From their distinctive visual languages, we can glimpse into the narratives of each artist's life and perspective on the world. Lee's work challenges our visual perception by presenting viewers with an assembly of hovering formal elements in painting, rather than specific objects or images. These coexisting yet reserved and elusive elements may reference his identity and encounters within a multicultural environment. Choe builds abstract narratives at the boundary between figuration and abstraction, revealing a world shaped by the layers of fleeting moments. Schleicher's vibrant color field pursues a more human aspect, cleverly challenging the exactness and clarity of minimalism while questioning universal order and permanence. Largusa's abstract paintings hold a poetic sensibility and stimulate discourse in contemporary art through his dynamic brushstrokes that trace the 'process of painting' and mark-making over time. Boggs, as the sole ceramic artist in this exhibition, combines Eastern and Western traditions and disparate historical forms to create a transcendental and familiar yet foreign hybridity that prompts reflection on our existence within time.

This exhibition explores the potential expansion of abstraction through their work, offering a fresh perspective on their artistic practices. Largusa, and Boggs, recognized for their robust artistic language, are acclaimed for their work in Hawaii, and Schleicher is actively involved in the art scene in St. Louis, Missouri. Meanwhile, Lee has also been received well by the public in Korea and has his works collected by major art institutions, while Choe is gradually showcasing her artistic prowess now. These five have shared ongoing dialogues and mutual commitment to aesthetic pursuits while interacting in different locations, from the School of the Art Institute of Chicago to studios in Hawaii. To support and celebrate their covalent artistic practices, some previously showcased their work together in Flowers for my friends (2019, 2022).

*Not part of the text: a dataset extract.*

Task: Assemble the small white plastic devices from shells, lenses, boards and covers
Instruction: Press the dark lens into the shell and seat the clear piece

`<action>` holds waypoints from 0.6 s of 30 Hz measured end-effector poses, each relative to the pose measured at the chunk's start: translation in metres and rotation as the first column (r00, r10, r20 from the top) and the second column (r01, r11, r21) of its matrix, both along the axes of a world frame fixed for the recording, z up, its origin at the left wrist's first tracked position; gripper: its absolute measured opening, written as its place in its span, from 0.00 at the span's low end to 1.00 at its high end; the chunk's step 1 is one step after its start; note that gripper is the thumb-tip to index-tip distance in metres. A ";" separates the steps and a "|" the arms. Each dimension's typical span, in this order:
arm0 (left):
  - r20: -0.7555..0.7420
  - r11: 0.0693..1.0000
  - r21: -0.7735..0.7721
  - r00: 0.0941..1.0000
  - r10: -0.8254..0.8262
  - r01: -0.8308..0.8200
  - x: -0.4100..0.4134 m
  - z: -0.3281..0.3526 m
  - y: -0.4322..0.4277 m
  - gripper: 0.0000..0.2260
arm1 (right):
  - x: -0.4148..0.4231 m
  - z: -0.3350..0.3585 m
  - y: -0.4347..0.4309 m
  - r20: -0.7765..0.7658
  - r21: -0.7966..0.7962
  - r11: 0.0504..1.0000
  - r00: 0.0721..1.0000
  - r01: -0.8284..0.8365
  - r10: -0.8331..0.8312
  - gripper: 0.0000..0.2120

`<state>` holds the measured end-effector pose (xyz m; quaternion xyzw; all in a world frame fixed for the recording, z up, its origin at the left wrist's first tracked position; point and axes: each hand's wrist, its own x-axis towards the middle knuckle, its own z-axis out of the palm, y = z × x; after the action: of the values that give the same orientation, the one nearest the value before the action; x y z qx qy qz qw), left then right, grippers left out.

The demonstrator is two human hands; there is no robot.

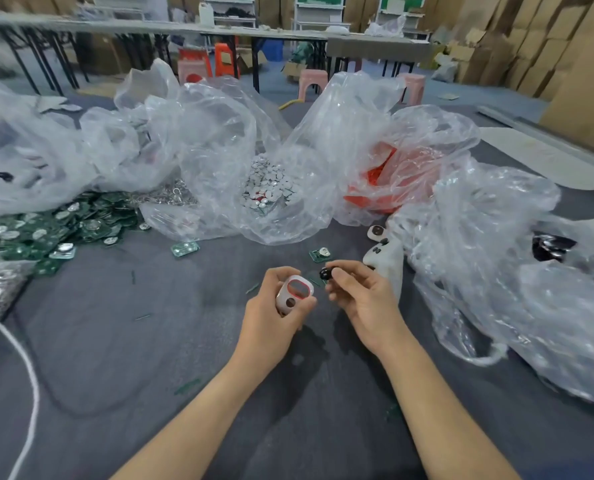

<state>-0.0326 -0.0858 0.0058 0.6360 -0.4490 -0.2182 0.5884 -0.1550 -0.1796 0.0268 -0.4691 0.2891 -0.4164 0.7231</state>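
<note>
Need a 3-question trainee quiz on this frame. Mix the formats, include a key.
1. Multiple choice: what does the left hand hold?
A) a white shell with a red-framed window
B) a green board
C) a roll of tape

2. True or false: the right hand pinches a small black part beside the shell.

3. Fill in: the pile of green boards lies to the person's ____.

Key: 1 A; 2 true; 3 left.
</note>
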 end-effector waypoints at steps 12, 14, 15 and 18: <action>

Though their diverse abstract works cannot be confined to a single framework, they share an attitude of traversing between order and spontaneity, learning from history, and layering expressions beyond physical and temporal boundaries. The exhibition explores the prospects and expansions of abstract art in the twenty-first century while looking at how their artistic language questions newness, originality, and their direction within the discourse. It offers encounters with unfamiliar thoughts extracted from familiarity and conventions, inviting the viewers to experience the liberation of abstract minds, akin to contemplating the work titled Untitled.